Today no one had come rushing out of Blackhall to advise her, admonish her, or otherwise lecture her. For a little while she would be alone. Those moments had been rare ever since giving birth.

The roads around the castle were paved with macadam, something she’d seen on only the wealthiest estates. The Russell wealth was evident in other ways: the staff of gardeners required to maintain the lawns, the greenhouse, and the various gardens. Two carpenters and three masons were employed on a continual basis. Their renovations seemed to be ongoing, from the original tower to the docks on Loch Gerry. Add in the servants in the kitchen and those required to clean the castle, and the staff numbered over seventy, all of whom had to be fed, housed, garbed, and paid.

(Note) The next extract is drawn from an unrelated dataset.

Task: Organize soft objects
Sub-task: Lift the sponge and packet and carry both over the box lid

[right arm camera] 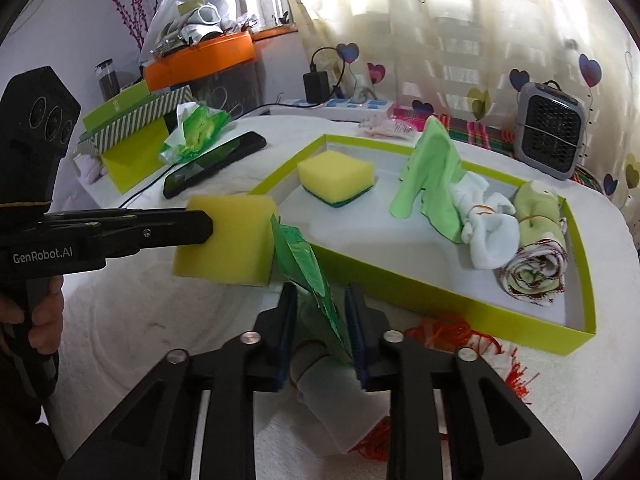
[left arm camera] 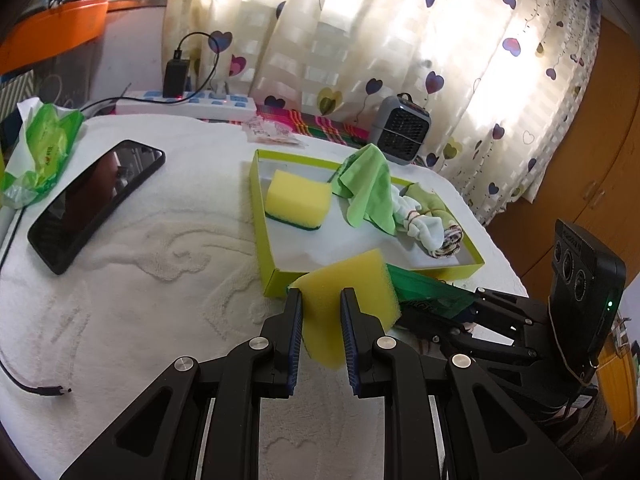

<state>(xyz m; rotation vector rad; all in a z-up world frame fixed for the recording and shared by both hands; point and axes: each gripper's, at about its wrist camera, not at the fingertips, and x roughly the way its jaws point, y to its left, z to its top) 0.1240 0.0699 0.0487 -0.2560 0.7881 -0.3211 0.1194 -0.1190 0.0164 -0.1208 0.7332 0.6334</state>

She knew exactly how much it cost because of her weekly meetings with the steward. Until becoming a duchess she had no idea how much work one did.

The landscape was gray with occasional touches of green. Here and there, as if to tease her, she saw a touch of yellow or a surprising slash of red. Spring had come to the Highlands, but so reluctantly that it was tiptoeing across the landscape and cloaking its arrival beneath a curtain of fog.

The movement of her walking lulled Robbie to sleep. She glanced down at him and smiled, enchanted with the perfection of his baby face.

If something couldn’t be done about Mary, perhaps she should be like Alex and run away from Blackhall.

Would he even notice that she’d desertedhim?

Chapter 29

“You think I would do such a thing?” Thomas asked.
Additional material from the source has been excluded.